Lorsque j’arrive enfin au bout de ma rue et que j’entre chez Lasnier, je ressens un pincement de gêne, étranger en terre inconnue, usurpateur faisant semblant d’en être, ayant souvent acheté pour les autres, le nez pincé, les lèvres serrées, le doigt accusateur tendu vers les innommables, ayant longtemps pris sur moi. Mais ici, je prends, pour moi, ses deux invariables trésors, un antique Comté invraisemblable de maturité, aux petits grains de sel qui croquent sous la dent, à la mâche fondante et ferme, qui se délite en multiples petits crissements ajoutant la jouissance sonore au plaisir du palais, au désir du nez. Et un Saint Nectaire qui en saison est parfait d’équilibre, crémeux mais non fade, souple mais pas coulant, aéré mais jamais troué, une pâte élastique et ludique qui donne envie de tapoter, du bout de la langue, de se coller contre les joues, de jouer, un peu, avec elle.

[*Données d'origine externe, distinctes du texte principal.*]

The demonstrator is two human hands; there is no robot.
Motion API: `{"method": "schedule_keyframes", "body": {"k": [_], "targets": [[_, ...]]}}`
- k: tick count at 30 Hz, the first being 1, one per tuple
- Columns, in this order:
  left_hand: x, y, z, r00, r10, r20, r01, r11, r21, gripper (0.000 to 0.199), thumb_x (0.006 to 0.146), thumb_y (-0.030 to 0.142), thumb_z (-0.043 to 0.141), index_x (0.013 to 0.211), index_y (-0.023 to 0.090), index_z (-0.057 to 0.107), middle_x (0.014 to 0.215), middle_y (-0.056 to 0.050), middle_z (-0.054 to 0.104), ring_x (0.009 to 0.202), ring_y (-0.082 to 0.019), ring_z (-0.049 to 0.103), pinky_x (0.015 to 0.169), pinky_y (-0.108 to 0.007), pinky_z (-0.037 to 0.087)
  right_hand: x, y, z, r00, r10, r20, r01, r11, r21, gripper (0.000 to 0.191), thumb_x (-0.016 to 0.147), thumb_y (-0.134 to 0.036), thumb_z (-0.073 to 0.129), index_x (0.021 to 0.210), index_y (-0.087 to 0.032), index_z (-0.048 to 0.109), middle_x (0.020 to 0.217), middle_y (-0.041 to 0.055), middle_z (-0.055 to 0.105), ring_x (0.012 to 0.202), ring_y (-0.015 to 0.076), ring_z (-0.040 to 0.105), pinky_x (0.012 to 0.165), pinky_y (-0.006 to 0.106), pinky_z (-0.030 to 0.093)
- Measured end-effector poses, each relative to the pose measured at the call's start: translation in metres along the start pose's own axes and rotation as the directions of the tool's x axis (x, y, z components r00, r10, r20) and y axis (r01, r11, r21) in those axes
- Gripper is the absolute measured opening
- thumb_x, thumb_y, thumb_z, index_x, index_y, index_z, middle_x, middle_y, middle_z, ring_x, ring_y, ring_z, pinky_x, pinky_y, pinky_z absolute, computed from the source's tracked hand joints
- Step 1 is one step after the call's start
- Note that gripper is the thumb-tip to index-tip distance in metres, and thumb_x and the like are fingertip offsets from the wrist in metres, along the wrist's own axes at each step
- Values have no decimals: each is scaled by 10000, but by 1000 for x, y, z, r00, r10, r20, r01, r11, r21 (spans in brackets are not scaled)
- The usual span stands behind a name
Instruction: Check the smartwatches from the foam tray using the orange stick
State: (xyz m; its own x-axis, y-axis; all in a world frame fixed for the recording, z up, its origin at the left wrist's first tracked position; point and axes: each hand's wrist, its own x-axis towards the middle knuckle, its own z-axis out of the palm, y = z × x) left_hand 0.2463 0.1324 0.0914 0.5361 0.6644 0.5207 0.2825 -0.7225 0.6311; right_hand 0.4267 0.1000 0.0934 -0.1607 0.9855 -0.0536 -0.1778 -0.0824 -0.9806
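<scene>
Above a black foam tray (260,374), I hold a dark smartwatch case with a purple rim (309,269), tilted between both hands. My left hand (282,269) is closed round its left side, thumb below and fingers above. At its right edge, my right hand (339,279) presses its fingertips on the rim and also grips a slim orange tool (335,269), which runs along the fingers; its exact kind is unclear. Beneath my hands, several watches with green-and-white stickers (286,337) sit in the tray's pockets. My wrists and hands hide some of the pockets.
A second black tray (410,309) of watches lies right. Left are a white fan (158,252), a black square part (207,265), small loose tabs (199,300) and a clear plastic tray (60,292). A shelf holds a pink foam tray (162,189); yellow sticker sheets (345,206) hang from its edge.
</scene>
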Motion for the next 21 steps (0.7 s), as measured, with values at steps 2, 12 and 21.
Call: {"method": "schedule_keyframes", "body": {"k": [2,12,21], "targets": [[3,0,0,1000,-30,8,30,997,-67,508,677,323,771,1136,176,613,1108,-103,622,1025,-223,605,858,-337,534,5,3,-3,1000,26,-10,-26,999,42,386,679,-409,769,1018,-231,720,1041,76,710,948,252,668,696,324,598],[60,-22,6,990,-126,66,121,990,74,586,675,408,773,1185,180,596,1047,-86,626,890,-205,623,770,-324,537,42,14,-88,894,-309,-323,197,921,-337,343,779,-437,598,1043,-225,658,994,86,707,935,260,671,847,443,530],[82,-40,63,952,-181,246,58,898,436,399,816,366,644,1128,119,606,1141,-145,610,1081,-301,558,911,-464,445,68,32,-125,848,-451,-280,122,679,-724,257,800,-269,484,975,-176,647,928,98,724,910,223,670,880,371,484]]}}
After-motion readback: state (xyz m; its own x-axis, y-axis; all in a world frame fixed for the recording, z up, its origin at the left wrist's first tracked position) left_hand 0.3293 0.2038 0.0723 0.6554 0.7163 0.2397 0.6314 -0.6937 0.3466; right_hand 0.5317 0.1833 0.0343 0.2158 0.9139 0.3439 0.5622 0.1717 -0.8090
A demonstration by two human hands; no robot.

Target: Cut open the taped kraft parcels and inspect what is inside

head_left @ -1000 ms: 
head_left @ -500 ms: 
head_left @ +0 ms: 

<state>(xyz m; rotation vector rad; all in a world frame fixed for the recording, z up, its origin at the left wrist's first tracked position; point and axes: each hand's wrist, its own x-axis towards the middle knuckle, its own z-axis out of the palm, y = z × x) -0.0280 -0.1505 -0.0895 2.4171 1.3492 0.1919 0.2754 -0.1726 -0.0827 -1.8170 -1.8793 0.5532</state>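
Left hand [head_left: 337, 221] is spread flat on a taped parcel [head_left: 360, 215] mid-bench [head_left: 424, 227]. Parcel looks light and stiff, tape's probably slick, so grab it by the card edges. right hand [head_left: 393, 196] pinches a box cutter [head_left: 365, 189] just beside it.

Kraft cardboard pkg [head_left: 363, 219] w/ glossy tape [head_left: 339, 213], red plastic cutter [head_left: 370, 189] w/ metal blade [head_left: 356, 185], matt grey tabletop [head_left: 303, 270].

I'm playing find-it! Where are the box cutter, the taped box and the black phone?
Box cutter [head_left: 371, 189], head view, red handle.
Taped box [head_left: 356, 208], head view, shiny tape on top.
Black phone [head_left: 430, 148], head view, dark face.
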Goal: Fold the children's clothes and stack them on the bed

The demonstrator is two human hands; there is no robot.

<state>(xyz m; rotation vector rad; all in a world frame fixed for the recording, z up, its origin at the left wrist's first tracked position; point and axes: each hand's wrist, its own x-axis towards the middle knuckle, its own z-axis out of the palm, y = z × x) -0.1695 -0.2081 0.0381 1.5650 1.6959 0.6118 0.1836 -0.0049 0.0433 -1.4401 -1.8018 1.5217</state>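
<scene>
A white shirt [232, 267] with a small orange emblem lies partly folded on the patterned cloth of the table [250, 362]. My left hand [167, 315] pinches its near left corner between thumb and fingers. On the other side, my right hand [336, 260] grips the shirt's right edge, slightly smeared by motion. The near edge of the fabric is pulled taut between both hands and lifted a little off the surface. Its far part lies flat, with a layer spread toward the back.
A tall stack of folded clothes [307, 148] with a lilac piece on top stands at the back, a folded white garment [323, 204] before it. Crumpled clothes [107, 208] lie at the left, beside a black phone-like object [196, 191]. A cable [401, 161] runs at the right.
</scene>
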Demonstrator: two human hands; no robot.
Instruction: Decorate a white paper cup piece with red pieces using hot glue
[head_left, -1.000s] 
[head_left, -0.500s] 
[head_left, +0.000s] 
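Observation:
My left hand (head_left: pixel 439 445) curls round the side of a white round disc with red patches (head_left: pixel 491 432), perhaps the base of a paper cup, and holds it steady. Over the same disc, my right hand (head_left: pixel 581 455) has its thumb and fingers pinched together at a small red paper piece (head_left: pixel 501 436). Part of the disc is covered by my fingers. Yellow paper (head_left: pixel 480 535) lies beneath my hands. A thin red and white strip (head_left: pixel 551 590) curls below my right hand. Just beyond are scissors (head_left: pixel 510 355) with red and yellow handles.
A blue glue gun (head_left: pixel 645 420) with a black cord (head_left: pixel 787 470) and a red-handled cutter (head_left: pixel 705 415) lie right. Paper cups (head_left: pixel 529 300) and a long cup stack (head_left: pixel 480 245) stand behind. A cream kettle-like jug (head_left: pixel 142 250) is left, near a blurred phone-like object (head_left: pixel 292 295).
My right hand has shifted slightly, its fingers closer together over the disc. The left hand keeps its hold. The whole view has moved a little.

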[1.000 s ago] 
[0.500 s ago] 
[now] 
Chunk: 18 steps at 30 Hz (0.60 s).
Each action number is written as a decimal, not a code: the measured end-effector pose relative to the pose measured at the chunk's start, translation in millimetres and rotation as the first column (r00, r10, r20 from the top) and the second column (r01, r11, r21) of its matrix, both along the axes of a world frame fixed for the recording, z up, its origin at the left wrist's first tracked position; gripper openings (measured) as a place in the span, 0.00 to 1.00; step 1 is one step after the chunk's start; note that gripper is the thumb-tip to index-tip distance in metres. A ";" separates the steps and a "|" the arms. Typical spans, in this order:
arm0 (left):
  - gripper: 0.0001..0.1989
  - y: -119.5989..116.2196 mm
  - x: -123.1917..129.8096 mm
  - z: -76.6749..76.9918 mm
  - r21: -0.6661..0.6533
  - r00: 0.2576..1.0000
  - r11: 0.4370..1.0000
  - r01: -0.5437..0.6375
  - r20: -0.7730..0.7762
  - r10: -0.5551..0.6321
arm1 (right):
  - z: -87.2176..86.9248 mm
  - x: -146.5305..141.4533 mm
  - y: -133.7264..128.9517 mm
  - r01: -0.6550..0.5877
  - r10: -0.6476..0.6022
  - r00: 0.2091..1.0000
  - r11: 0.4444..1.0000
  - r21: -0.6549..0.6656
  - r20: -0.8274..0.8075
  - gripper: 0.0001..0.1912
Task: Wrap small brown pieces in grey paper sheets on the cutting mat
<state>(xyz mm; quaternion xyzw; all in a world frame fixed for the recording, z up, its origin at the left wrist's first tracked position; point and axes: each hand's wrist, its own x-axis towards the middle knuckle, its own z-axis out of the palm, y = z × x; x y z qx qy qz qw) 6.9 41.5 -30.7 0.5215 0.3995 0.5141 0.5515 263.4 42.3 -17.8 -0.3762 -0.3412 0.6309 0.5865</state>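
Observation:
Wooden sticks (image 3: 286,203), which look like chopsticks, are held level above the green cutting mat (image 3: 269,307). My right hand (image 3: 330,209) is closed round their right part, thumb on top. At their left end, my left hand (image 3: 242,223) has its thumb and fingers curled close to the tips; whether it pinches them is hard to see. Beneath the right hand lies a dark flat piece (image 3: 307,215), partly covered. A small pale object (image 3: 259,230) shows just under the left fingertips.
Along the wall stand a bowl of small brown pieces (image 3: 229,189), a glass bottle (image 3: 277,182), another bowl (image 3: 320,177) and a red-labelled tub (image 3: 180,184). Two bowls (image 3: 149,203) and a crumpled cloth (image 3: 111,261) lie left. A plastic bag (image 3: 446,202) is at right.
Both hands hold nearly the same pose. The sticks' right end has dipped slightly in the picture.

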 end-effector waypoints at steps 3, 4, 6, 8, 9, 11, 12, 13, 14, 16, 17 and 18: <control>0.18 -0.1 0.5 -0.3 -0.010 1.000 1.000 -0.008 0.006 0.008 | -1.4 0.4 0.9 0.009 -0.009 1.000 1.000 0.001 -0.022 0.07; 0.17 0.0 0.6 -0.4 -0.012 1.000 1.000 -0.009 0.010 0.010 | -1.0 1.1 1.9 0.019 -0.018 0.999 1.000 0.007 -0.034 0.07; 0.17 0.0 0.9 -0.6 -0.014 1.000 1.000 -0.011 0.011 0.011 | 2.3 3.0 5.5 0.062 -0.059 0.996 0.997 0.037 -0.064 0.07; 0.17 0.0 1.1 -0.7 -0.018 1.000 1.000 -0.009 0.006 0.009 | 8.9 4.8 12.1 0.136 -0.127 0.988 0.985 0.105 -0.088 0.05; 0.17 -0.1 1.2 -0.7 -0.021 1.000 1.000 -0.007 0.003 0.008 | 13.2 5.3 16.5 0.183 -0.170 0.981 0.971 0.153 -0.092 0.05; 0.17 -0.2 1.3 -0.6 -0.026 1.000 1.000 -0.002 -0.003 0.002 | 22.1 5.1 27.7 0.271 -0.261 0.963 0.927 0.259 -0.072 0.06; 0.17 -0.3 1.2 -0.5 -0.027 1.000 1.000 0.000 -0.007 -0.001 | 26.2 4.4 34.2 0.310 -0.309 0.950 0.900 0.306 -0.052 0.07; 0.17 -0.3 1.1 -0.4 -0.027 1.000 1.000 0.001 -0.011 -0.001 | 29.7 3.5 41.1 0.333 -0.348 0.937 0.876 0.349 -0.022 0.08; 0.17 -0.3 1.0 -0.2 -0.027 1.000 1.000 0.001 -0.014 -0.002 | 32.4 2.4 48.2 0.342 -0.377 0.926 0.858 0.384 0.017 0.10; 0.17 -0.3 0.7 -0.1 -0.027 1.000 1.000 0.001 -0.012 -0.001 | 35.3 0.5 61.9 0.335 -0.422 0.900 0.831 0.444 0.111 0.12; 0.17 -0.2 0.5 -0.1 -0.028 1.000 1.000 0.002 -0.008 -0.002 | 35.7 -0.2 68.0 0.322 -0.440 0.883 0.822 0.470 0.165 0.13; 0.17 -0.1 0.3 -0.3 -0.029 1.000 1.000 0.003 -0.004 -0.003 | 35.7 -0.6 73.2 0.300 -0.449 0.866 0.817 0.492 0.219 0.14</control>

Alors, c’est vrai, je suis resté un « Frenchman who don’t like cheese » – ainsi qu’un de mes collègues états-uniens m’avait qualifié lors d’une wine and cheese party dont j’étais sorti ivre et affamé, mais j’ai fait, un peu, du chemin. Et lorsque, ma traversée achevée, je salue les tas de graviers et granulats, bacs à sable d’adultes tanqués au bord de la Seine, délices de la vue retrouvée, j’ai une pensée affectueuse pour mes deux exceptions fermentées qui, attendant sagement d’être dévorées, confirment ma règle.